Par la suite, elle dut s'adapter à la société et prendre une forme plus concrète.
C'est pour cela que la démocratie a dû s'appliquer aux rapports économiques
et sociaux. D'un point de vue politique, la démocratie permet la liberté.
D'un point de vue économique, elle s'est fixée le but d'assurer la prospérité
. C'est en cela qu'elle doit favoriser la croissance.
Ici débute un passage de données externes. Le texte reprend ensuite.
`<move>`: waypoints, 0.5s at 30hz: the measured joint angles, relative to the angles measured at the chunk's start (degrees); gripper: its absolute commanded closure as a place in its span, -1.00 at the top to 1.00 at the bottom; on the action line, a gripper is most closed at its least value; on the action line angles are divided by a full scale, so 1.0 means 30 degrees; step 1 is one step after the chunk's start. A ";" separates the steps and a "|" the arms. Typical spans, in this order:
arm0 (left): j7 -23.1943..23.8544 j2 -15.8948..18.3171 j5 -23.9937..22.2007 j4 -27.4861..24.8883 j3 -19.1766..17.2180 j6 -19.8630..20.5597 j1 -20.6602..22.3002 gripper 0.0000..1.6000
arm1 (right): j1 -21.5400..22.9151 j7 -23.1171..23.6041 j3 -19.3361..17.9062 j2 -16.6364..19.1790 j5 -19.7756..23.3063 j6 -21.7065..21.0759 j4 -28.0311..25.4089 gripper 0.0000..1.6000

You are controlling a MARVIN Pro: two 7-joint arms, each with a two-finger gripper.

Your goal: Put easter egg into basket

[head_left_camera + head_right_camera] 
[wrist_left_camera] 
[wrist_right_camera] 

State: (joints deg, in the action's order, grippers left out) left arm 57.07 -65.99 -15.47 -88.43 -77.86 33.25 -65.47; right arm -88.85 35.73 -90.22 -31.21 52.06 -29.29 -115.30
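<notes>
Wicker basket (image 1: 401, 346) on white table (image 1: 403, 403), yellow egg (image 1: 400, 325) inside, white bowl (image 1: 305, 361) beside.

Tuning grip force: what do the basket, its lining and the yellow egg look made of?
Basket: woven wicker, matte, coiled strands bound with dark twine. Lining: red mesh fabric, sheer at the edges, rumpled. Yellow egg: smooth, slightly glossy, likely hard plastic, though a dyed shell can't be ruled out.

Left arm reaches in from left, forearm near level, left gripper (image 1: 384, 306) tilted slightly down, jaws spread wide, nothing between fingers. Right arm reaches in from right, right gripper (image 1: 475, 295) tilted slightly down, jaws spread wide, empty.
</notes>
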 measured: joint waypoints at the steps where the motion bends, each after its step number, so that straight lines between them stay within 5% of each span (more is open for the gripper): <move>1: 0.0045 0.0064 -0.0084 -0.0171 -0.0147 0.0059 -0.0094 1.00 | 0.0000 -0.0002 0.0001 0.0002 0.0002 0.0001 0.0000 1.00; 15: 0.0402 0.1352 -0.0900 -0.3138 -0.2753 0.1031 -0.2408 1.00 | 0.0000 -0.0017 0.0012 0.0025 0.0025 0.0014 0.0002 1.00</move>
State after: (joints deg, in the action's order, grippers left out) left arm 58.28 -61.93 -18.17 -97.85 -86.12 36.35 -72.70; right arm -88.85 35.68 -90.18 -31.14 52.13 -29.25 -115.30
Or notre société inégalitaire
a cette capacité.
1°- Les inégalités qui favorisent l'ensemble de la société
sont justes.
La démocratie a d'abord été synonyme de liberté
(document 5) : liberté d'expression,
de mouvement et de création industrielle. Les révolutionnaires
qui ont voté la loi Le Chapelier qui intredisaient les anciennes corporations
souhaitaient que les entreprises puissent librement se créer. Chacun
devait pouvoir faire fortune s'il s'en donnait les moyens. Si les inégalités
permettent à certains de s'enrichir plus que d'autres, ainsi enrichis, ils sont
efficaces, investissent, font fructifier leur argent et permettent au pays de
croître. Adam Smith n'écrivait pas autre chose avec l'idée de
main invisible : le marché permet que la recherche du profit individuel
satisfasse l'ensemble de la société. Le boulanger fera des profits
en produisant un bon pain pas trop cher, il satisfera ainsi les consommateurs.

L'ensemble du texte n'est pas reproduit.